● **Problem requirements**: Below are some entries. Work out how many of their lines hold the word "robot", and write that number alone.

─── Source data ───

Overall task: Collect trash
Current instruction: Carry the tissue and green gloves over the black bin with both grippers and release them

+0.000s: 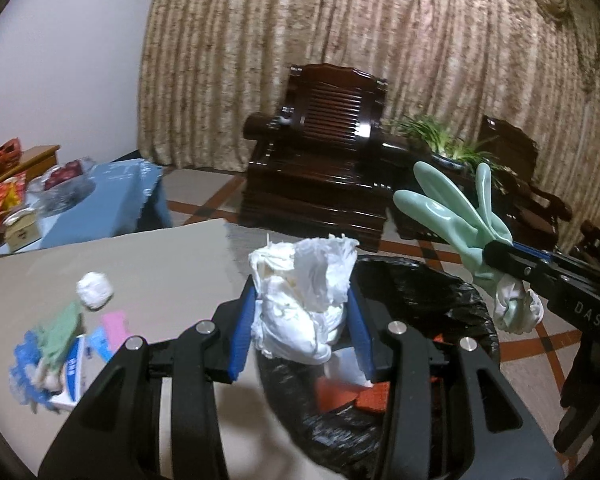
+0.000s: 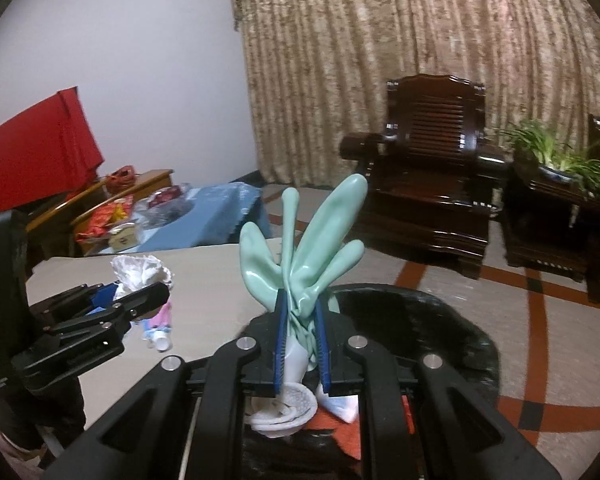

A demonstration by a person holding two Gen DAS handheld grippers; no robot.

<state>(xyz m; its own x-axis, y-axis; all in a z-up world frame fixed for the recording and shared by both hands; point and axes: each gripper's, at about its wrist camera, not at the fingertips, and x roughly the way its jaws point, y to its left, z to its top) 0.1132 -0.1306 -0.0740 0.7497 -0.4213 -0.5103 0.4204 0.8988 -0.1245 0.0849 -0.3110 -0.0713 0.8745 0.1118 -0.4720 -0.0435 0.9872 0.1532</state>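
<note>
My left gripper (image 1: 300, 300) is shut on a crumpled white tissue wad (image 1: 300, 296) and holds it over the near rim of the black-lined trash bin (image 1: 452, 292). My right gripper (image 2: 302, 316) is shut on a pale green rubber glove (image 2: 316, 240) above the same bin (image 2: 440, 320); it also shows in the left wrist view (image 1: 500, 256) with the glove (image 1: 448, 208). The bin holds red and white scraps (image 1: 340, 396). In the right wrist view the left gripper (image 2: 140, 292) shows with its tissue (image 2: 140, 270).
On the beige table (image 1: 160, 264) lie a white paper ball (image 1: 95, 291), a green and blue rag pile (image 1: 48, 344), pink and blue paper slips (image 1: 112, 328) and a small tube (image 2: 160, 324). A dark wooden armchair (image 1: 324, 152), a potted plant (image 1: 452, 144) and a blue-covered side table (image 1: 112, 196) stand behind.
</note>
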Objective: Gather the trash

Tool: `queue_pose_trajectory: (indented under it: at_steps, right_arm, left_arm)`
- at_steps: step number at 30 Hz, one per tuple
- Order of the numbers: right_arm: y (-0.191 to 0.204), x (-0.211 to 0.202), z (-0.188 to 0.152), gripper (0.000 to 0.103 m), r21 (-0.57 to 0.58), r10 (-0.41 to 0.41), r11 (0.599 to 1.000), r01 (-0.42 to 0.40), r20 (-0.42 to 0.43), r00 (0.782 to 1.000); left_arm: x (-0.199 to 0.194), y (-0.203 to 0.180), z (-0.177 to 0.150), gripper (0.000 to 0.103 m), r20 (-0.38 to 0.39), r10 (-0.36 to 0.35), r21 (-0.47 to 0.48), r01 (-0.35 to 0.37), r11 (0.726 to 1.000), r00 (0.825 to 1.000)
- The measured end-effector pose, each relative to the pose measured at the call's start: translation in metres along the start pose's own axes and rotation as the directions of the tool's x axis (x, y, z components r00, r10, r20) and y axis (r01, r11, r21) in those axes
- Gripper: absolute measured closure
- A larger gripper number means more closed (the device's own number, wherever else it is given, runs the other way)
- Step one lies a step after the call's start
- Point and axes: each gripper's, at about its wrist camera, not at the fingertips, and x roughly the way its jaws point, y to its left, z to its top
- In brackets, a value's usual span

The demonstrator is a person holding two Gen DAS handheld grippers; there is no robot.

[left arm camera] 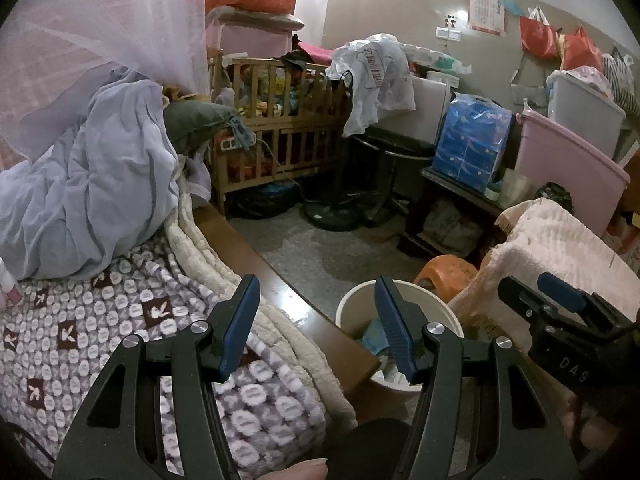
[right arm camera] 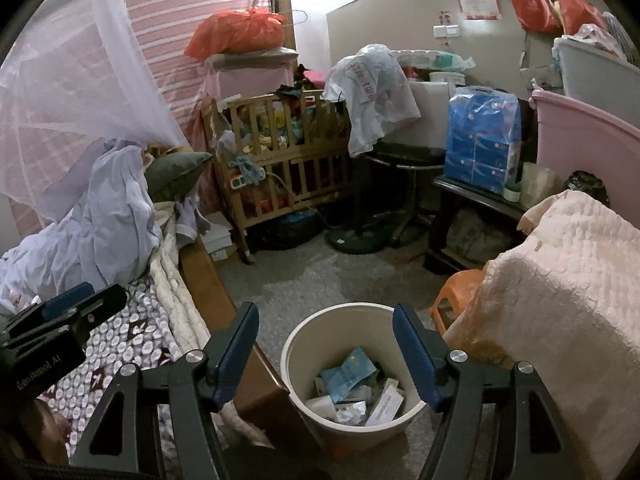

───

● **Task result**: 2